_DIRECTIONS FOR THIS TASK:_ Which lines of the entries contain the string "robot"? Please find them and copy them.

------------------------

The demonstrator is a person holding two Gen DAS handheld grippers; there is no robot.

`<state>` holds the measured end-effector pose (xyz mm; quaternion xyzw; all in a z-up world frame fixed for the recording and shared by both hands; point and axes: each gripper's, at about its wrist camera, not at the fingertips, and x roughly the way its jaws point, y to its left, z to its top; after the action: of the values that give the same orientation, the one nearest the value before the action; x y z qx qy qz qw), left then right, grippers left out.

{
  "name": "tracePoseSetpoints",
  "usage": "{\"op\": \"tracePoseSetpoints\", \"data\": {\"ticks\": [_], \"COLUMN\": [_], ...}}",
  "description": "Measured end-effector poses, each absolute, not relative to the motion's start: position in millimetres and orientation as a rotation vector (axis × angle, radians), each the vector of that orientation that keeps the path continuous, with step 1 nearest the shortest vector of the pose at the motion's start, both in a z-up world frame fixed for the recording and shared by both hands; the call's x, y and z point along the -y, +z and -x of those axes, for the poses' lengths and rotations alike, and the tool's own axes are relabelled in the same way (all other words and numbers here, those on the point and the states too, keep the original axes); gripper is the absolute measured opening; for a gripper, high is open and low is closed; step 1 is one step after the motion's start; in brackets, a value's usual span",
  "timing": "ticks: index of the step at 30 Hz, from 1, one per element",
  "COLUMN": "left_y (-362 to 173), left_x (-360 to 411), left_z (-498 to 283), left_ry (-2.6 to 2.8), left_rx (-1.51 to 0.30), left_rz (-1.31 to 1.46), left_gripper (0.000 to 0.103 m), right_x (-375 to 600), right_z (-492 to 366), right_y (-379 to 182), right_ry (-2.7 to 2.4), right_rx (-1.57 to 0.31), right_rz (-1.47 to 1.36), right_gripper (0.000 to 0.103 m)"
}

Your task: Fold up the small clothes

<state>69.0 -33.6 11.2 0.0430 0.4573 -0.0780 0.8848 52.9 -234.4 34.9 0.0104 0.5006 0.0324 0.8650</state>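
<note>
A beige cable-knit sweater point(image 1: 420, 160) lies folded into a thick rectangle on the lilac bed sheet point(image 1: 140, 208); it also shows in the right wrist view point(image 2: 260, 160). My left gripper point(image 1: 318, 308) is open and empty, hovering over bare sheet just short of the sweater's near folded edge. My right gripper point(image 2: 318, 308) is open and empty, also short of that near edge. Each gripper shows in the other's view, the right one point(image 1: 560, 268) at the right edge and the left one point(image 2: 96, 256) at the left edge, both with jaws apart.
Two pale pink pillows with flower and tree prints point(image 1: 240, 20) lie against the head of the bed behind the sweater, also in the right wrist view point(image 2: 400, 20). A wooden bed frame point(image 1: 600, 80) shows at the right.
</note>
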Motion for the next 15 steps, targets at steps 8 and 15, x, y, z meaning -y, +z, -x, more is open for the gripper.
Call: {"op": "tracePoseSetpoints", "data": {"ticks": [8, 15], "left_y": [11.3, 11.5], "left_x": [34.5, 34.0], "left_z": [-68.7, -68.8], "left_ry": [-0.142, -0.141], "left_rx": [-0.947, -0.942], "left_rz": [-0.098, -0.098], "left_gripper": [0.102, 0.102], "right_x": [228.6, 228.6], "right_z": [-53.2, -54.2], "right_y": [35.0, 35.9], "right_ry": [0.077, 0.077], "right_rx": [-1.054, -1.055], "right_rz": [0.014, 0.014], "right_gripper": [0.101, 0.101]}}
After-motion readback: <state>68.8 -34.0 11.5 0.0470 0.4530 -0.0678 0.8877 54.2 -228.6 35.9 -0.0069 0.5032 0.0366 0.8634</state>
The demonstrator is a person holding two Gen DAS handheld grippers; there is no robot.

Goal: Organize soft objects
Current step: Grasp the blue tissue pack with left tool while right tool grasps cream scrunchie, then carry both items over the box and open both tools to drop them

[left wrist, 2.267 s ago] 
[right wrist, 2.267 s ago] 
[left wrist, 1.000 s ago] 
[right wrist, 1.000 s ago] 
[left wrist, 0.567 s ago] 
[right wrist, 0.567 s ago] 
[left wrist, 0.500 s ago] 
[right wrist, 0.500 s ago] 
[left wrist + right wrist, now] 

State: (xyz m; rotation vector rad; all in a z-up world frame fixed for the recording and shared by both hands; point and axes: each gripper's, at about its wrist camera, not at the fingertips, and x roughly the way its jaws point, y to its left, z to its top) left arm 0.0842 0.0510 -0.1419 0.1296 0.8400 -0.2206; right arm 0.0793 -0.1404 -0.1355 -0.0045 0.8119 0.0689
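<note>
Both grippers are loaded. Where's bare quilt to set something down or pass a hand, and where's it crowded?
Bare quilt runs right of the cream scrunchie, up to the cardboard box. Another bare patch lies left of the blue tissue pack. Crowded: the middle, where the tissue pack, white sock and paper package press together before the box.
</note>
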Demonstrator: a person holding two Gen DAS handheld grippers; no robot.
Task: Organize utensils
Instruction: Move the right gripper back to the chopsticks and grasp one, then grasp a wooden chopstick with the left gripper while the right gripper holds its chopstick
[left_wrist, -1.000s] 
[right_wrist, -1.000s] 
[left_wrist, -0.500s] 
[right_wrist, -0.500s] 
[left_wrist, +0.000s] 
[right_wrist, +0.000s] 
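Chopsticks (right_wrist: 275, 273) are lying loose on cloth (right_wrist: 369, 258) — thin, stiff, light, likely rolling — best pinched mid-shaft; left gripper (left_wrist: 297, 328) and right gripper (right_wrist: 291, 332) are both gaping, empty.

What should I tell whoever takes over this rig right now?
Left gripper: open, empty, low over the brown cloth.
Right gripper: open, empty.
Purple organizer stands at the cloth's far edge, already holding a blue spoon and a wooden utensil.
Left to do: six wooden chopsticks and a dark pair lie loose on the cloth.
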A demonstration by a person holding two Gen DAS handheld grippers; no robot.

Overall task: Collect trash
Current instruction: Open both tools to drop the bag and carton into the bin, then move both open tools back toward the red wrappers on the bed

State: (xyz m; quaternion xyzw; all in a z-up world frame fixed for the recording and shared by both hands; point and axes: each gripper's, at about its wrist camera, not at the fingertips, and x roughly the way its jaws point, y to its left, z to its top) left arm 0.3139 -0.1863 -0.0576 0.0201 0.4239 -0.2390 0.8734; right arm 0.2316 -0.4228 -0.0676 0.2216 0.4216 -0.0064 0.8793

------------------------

_EXERCISE RESPONSE:_
The demonstrator is a person holding two Gen DAS handheld grippers; there is no robot.
The demonstrator is a person holding two Gen DAS handheld grippers; there is no robot.
Demonstrator: a person holding two Gen DAS handheld grippers; no robot.
A demonstration by a person holding two Gen DAS handheld grippers; no robot.

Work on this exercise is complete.